Hanns Heinz Ewers Volume I (Collected Short Stories by Hanns Heinz Ewers)
Page 9
They are still insulted about her leaving over there in Paraguay. The people there are uneducated and have no respect for the priestess that keeps watch in her temple at Weimar. They tell stories about her-
Mostly they tell stories about him, about her man, the reddish blonde Förster. They laugh sometimes too, but with tears in their eyes, the way people in a tragicomedy laugh. Oh yes, it is so pathetic, such great genuine enthusiasm, beautiful and stupid. But it is always honest, so much courage, work and naïve misunderstanding.
A New Germany in the promised land, free, huge, magnificent! How it made this man’s heart beat! Then came the collapse and the end—his death.
He was their leader. They came out of Germany for him, with him and after him, counts, barons, aristocrats, officers and country squires.
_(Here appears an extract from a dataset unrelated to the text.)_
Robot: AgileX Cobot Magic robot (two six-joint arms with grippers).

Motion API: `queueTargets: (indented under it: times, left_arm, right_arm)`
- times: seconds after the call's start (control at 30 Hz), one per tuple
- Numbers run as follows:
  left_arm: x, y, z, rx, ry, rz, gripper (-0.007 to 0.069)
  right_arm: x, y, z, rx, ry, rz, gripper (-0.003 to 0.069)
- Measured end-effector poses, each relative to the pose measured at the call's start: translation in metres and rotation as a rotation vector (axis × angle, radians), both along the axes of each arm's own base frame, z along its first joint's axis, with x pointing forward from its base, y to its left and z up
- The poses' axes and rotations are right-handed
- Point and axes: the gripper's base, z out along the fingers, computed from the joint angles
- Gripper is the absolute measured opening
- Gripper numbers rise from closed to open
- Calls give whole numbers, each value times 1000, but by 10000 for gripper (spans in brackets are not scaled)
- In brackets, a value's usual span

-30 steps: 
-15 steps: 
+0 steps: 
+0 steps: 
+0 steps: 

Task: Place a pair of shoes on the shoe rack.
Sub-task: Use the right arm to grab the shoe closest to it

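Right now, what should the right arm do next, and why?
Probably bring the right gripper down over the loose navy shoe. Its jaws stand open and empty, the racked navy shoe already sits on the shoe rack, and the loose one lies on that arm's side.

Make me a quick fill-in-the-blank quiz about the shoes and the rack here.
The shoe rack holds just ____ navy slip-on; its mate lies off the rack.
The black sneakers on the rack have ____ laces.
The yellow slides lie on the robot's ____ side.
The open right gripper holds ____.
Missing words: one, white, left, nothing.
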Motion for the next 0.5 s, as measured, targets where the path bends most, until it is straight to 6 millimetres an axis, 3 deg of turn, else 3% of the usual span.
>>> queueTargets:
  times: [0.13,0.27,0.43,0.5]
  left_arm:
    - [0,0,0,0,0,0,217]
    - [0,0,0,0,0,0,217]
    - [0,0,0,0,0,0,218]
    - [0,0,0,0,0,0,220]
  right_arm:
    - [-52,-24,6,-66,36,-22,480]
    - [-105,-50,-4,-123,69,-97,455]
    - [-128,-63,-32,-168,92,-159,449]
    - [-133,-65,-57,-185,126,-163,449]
They were a strange company. They were people that wanted to go back to the old ways. The Germany they once loved had become too modern—like America.
I found a Hussar cavalry Captain in Tebicuary. He was digging a well. His friend, a Prussian heavy cavalry commander, stood near him and neither one had any idea of how to dig a well. They were playing like two boys that wanted to scratch a hole through the earth.
Another time I went into a shop, “A cognac please.”
But the Count from Mecklenburg remained sitting quietly in his chair absorbed in an ancient issue of the Reichs Messenger.
“Will you give me a cognac?”
He didn’t move.
“The devil,” I yelled. “I want a cognac!”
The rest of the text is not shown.